Keywords: Copy number variation, MLPA, SNP array, SLC2A3, Heart disease

Congenital heart disease (CHD) is the most common disorder among live births with an incidence of 10/1,000 newborns [Payne et al., 2012; Osoegawa et al., 2014]. It is considered a major cause of morbidity and mortality, especially when associated with extracardiac malformations [van Karnebeek and Hennekam, 1999]. CHD in combination with other malformations occurs in about 25% of the cases, many of them being part of a pattern of specific defects or genetic syndromes [Bernstein, 2004].

About 65% of the CHD cases are of unknown etiology and around 20–35% are attributed to genetic factors [Kerstjens-Frederikse and Hofstra, 2013; Cowan and Ware, 2015]. Chromosomal abnormalities, including CNVs are known to be important causes of CHD: about 10% are due to numerical chromosomal abnormalities and 15% to submicroscopic changes, occurring in approximately 3–25% of the syndromic cases and 3–10% of nonsyndromic cases [Kerstjens-Frederikse and Hofstra, 2013; Cowan and Ware, 2015]. Monogenic mutations are reported in 5 and 10% of syndromic and nonsyndromic cases, respectively [Kerstjens-Frederikse and Hofstra, 2013; Cowan and Ware, 2015], but this number will probably increase with the use of next-generation sequencing (NGS) for large-scale diagnosis [Landis and Ware, 2016].

Using standard cytogenetic techniques, only a subset of these patients are diagnosed because of the limited cytogenetic resolution, which is incapable of detecting changes smaller than 5–10 Mb [Richards and Garg, 2010]. The use of technologies based on microarrays increases the rate of detection of chromosomal aberrations in CHD patients approximately 16.6–30% [Thienpont et al., 2007; Hightower et al., 2015]. Some authors suggest that the array methodology should be used as the first test for newborn carriers of congenital defects, such as CHD, due to the high rate of diagnosis [Sørensen et al., 2012; Wang et al., 2013]. However, because of the high cost of this method, its large-scale use in developing countries is limited. Therefore, MLPA is a viable alternative genetic screening tool with a good cost-benefit ratio for these patients [Jehee et al., 2011].

Some researchers have investigated the contribution of chromosomal alterations in CHD patients using the MLPA technique; the results ranged from 3.2–33.33% and showed to be highly dependent on the selection of patients and the type of kit used [Sørensen et al., 2012; Wang et al., 2013; Campos et al., 2015].

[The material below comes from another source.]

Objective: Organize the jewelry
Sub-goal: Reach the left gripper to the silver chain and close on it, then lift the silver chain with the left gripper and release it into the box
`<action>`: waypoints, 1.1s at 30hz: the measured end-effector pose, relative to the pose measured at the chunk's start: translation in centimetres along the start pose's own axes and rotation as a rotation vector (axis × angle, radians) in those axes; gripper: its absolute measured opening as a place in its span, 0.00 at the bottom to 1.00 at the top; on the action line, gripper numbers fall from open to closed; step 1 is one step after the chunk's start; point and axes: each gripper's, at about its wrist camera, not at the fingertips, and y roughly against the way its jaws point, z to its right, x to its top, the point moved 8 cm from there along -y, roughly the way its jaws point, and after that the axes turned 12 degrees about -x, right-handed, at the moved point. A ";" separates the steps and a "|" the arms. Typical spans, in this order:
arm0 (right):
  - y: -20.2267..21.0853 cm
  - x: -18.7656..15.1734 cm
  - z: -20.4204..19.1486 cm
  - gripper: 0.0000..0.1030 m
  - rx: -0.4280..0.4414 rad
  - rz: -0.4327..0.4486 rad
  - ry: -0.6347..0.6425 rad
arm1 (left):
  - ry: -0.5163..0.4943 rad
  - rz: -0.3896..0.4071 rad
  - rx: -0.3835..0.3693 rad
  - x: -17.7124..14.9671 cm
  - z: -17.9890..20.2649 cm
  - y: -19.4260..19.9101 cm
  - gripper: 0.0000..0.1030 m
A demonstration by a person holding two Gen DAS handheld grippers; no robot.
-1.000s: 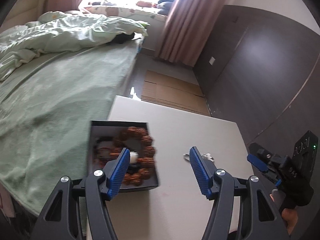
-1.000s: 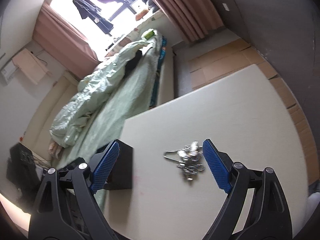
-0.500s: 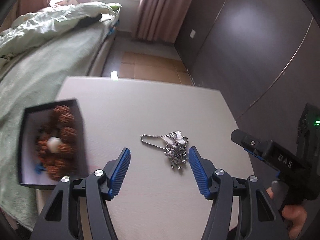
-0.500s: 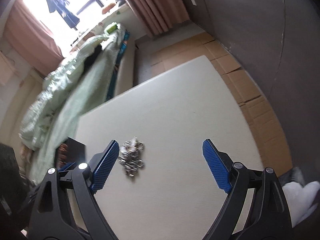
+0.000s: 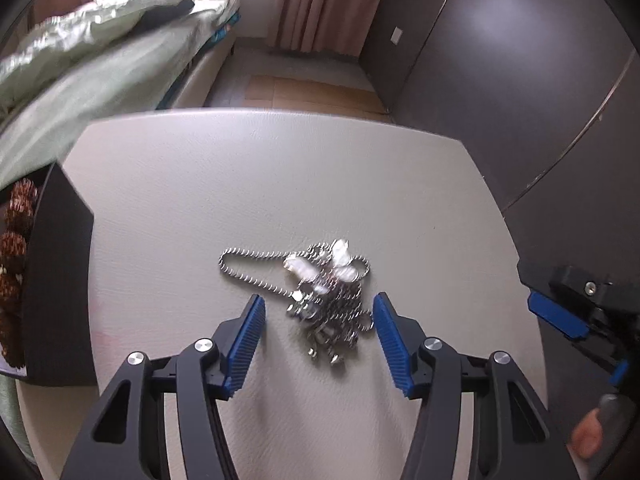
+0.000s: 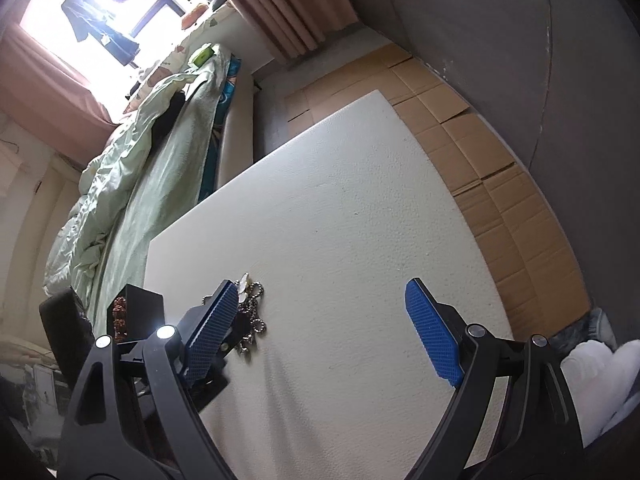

It is undeniable that establishing an early genetic diagnosis is essential, with important implications for assistance in treatment, understanding of aspects of the disease, and genetic counseling regarding the risks of recurrence. Therefore, the aim of the present study was to identify chromosomal abnormalities in patients with syndromic CHD using MLPA as the initial screening method followed by SNP array.

Patients and Methods

Patient Selection, Characterization, and Sample Collection

Patients were recruited from several collaborating centers, pediatric clinics, pediatric and neonatal intensive care units as well as outpatient genetic centers. Inclusion criteria were the presence of any type of CHD associated with extracardiac malformations and/or psychomotor developmental delay, or intellectual disability. Patients who presented with phenotypic characteristics easily recognized by the referring pediatrician or cardiologist, such as Down syndrome, or who had a chromosomal abnormality predetermined by karyotyping, were excluded. At the time of sample collection for the present study, none of the patients had a karyotype analysis.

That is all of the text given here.